Aim of the exercise:
Exactly the lines from the line containing "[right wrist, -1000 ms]" through the last line of the entries below should appear in the answer, reproduced verbatim.

Collected data:
══════

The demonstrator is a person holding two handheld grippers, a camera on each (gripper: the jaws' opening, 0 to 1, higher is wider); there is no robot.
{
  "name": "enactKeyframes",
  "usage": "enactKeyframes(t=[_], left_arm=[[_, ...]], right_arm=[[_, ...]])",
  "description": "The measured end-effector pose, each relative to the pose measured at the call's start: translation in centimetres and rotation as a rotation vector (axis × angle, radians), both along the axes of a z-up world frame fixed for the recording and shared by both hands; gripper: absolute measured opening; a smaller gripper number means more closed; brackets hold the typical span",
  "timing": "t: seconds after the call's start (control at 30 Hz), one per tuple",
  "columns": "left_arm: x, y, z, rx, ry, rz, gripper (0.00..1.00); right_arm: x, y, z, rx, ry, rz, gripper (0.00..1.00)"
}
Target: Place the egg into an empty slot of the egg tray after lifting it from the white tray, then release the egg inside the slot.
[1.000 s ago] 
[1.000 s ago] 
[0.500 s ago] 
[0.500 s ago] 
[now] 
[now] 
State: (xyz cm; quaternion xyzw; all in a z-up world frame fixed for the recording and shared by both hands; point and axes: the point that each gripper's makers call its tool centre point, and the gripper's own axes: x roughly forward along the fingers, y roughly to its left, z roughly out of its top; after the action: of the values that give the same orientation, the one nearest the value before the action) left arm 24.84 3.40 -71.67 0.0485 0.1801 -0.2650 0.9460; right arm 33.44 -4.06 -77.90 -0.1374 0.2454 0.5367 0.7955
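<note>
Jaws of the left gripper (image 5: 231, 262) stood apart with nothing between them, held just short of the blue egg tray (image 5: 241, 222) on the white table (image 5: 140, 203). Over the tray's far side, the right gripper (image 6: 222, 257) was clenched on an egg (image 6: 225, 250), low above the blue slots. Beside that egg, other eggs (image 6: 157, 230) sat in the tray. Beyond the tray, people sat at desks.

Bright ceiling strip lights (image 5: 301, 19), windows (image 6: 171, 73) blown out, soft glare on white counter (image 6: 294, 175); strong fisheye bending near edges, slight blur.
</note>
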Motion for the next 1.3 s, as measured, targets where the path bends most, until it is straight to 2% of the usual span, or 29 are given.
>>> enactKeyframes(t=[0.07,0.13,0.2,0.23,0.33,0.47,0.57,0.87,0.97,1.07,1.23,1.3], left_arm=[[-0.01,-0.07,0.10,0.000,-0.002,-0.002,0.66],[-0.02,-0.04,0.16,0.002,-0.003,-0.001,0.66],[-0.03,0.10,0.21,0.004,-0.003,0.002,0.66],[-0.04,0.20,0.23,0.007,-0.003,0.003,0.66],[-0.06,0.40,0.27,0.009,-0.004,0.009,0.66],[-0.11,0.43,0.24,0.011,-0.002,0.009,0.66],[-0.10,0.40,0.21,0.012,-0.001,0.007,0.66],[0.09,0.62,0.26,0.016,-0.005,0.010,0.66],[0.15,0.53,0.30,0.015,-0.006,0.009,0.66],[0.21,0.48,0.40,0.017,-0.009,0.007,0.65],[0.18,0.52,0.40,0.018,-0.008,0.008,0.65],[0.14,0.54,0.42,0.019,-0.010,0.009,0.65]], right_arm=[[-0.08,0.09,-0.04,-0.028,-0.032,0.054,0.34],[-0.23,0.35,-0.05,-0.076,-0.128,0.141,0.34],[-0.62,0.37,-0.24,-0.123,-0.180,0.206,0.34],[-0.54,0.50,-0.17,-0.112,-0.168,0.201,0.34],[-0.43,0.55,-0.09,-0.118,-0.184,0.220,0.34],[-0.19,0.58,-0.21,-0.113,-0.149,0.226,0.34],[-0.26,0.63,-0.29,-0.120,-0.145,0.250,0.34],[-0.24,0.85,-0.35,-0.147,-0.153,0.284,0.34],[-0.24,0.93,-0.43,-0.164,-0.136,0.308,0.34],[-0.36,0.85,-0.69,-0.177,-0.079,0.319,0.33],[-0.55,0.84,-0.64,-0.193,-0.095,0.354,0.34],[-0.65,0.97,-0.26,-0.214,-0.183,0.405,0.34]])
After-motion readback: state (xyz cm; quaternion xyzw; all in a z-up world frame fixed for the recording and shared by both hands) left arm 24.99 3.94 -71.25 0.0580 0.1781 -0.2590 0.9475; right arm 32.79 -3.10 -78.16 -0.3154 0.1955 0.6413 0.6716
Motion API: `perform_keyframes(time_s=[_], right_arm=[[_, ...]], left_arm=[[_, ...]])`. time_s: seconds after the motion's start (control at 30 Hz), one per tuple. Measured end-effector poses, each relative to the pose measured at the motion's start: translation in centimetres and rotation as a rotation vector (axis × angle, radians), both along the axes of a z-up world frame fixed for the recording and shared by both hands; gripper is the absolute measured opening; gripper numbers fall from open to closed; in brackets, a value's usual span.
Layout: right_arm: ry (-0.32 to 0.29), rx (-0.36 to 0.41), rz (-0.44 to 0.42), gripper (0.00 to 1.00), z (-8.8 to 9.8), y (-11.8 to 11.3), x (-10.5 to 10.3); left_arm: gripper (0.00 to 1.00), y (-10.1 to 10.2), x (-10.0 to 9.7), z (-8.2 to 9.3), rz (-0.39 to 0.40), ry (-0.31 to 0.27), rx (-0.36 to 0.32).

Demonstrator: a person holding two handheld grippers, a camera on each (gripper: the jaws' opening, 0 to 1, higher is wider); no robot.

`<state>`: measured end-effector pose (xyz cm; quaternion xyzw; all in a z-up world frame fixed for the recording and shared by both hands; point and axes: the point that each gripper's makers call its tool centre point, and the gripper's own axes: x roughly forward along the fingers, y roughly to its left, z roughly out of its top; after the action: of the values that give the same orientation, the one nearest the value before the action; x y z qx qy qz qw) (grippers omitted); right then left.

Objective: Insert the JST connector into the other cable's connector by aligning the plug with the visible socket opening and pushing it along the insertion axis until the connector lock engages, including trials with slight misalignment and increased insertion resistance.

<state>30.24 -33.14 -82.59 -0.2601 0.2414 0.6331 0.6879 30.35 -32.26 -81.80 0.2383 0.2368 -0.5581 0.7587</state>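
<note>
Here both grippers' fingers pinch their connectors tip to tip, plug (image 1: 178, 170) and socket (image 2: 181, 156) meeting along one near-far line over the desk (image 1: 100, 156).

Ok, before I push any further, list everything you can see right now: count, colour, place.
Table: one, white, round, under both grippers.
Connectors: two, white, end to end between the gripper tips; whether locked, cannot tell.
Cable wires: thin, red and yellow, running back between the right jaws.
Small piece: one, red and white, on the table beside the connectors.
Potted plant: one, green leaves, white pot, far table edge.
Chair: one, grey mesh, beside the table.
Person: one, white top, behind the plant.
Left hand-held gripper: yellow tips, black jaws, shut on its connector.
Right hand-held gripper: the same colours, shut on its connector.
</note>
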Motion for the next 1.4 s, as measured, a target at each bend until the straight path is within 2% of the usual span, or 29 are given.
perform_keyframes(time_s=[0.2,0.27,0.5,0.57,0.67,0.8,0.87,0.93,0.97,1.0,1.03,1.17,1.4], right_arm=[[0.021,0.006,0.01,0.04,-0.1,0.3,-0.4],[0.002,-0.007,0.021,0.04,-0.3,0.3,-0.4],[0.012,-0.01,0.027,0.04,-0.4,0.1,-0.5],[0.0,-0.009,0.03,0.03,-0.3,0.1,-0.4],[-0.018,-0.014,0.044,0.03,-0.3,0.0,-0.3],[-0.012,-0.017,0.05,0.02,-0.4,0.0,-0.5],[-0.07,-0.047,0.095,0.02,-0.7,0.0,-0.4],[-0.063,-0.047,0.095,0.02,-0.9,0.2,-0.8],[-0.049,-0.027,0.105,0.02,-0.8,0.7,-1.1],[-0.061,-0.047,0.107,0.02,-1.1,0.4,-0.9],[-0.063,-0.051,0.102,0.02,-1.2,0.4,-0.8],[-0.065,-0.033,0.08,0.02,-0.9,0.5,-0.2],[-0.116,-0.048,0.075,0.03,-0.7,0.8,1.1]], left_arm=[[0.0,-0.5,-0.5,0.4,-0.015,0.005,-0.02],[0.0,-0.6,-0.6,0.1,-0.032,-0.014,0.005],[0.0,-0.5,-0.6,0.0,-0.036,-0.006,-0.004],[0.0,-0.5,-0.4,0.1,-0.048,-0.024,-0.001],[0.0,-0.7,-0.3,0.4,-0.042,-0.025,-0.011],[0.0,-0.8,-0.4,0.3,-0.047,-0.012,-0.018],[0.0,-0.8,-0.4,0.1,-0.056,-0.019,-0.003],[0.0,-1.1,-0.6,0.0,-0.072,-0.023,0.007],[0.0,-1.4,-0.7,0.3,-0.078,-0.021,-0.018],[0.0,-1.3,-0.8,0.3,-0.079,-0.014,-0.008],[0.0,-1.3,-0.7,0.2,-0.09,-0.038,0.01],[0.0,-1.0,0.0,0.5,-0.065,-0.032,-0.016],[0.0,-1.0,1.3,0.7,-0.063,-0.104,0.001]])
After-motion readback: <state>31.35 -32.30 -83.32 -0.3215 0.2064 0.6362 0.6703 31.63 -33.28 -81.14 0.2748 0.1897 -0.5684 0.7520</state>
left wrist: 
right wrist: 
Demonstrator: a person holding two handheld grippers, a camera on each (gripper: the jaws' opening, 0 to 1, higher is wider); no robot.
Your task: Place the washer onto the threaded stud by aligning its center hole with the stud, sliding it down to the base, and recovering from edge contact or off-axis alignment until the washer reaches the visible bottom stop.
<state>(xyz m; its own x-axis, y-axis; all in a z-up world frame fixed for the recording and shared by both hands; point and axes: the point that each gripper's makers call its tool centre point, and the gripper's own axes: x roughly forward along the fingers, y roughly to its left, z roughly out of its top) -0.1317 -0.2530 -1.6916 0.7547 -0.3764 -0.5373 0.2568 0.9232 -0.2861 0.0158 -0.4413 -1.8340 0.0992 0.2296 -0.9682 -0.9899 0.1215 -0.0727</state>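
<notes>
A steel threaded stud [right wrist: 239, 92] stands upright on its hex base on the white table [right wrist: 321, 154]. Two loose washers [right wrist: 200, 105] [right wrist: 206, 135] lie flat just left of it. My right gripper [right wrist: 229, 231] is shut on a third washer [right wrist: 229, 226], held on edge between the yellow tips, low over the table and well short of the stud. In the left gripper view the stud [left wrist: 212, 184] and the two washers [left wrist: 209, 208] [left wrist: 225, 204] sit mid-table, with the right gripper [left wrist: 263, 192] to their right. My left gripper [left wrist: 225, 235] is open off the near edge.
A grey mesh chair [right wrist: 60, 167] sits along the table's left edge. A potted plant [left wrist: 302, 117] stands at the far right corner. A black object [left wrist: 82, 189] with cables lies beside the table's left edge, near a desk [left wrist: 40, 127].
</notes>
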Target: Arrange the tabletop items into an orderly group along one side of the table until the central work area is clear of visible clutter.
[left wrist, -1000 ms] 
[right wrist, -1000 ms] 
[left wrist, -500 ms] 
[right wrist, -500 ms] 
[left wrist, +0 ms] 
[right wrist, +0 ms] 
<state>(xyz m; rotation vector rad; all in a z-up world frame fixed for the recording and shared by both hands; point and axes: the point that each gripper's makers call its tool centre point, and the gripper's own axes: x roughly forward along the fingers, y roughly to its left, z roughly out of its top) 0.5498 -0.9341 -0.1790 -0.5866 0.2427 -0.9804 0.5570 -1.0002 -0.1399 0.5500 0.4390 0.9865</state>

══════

Written reply:
[right wrist, -1000 ms] 
[left wrist, -500 ms] 
[right wrist, -500 ms] 
[left wrist, +0 ms] 
[right wrist, +0 ms] 
<state>(xyz m; rotation vector rad; all in a z-up world frame fixed for the recording and shared by both hands; point and axes: the point that each gripper's makers call its tool centre point, and the gripper's own axes: x roughly forward along the fingers, y roughly to its left, z roughly out of its top) 0.5498 -0.9341 -0.1790 -0.5866 0.2427 -0.9804 0.5570 -1.0002 -0.1399 0.5500 0.4390 0.9865</state>

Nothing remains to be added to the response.